Id. at 167-68, 476 A.2d at 518 (emphasis in original). Thus, in Hospital Service Association, where claimants who worked the night shift (which was being eliminated) were offered while still employed continued work on the day shift and refused, we held that Section 402(b) of the Law, 42 P.S. § 802(b) (voluntarily quitting), applied and not Section 402(a) or Section 402(a)(1). In contrast, in Ferrone v. Unemployment Compensation Board of Review, 83 Pa. Commonwealth Ct. 147, 476 A.2d 514 (1984), where a claimant was laid off from part-time evening work and then was offered and refused day time work we held that Section 402(a) applied and that benefits were properly denied under this provision because claimant had refused an offer of suitable employment without establishing good cause for her refusal. Finally, in Jurkiewicz v. Unemployment Compensation Board of Review, 83 Pa. Commonwealth Ct. 141, 477 A.2d 583 (1984), we considered and rejected the applicability of Section 402(a)(1) because the reason given for the refusal was something other than an insistence to pursue part-time work rather than accept full-time work. In Jurkiewicz the claimant was laid off from her part-time evening shift in October of 1981. She received benefits until December of 1981 when she refused an offer of full-time day employment because of child care obligations. We held there that Section 402(a)(1) requires not only a refusal, but the reason for the refusal must be to pursue part-time or seasonal work rather than full-time work. Thus, in Jurkiewicz, where the reason for the refusal was not because the

[ 95 Pa. Commw. Page 320]

    claimant wanted part-time work but because she wanted evening work because of her child care obligations, we determined that Section 402(a) rather than Section 402(a)(1) applied and remanded for the Board to make further findings on good cause.

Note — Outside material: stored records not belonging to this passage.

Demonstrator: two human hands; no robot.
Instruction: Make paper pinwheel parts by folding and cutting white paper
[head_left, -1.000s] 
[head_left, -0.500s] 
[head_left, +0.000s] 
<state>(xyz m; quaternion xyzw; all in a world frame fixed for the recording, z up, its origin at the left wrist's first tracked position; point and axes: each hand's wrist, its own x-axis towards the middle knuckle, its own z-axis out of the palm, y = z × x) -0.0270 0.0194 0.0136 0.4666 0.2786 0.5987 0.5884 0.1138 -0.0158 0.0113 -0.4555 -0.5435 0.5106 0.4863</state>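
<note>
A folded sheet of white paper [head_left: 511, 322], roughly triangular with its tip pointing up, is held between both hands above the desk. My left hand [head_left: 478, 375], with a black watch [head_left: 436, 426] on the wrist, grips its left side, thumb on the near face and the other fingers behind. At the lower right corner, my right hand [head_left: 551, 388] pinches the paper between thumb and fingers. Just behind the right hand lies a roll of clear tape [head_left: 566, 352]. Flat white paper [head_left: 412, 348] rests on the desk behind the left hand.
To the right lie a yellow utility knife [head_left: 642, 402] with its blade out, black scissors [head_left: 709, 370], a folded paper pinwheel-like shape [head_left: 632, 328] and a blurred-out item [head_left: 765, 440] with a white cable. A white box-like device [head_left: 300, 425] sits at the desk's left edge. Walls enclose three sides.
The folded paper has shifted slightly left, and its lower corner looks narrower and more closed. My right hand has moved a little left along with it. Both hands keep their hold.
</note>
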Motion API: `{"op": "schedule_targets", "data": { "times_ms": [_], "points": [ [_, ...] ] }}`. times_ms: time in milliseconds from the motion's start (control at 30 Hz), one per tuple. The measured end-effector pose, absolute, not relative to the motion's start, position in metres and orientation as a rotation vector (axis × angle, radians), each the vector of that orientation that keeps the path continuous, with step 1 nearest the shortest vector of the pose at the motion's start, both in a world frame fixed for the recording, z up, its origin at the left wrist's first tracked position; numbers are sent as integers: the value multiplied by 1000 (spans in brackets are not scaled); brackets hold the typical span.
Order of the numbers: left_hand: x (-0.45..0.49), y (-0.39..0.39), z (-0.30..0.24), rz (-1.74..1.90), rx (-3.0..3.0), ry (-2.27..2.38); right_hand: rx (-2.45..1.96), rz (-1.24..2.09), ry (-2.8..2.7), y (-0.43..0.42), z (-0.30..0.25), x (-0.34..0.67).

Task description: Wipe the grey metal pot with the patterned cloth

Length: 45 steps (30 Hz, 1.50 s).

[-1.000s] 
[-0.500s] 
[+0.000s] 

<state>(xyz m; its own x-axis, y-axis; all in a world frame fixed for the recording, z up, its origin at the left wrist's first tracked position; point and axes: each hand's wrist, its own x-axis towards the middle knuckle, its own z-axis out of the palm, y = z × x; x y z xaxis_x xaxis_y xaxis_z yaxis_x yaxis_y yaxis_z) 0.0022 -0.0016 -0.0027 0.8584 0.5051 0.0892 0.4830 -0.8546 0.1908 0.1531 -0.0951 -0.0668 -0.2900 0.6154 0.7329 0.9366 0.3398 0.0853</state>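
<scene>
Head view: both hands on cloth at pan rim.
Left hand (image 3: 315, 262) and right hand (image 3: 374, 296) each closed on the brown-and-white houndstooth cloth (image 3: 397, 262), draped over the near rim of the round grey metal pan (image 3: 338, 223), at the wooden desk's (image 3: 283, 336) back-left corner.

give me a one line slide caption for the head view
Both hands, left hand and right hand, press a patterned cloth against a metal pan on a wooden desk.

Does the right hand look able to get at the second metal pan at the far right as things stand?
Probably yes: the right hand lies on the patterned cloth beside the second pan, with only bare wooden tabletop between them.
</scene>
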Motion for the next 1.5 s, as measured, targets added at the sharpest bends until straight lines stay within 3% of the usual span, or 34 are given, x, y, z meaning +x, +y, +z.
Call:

The instant case is similar to Hospital Service Association in that the parties agree that Claimant was employed. But although a claimant who refuses work while employed can be disqualified under Section 402(b) (voluntary quit), Hospital Service Association, we need not remand for consideration of this case under that Section inasmuch as there is no question here that Claimant did not quit, but that she continued her regular and usual part-time employment.

In summary, because it is undisputed that Claimant here was employed when she refused the offer of full-time work, we hold that Section 402(a)(1) does not operate to disqualify her from benefits.*fn4 Hospital Service Association; Quality Building Services, Inc. v. Unemployment Compensation Board of Review, 90 Pa. Commonwealth Ct. 495, 497 n.3, 498 A.2d 1, 2 n.3 (1985). The orders of the Board are affirmed.


Now, February 28, 1986, the orders of the Unemployment Compensation Board of Review in the above captioned matter are affirmed.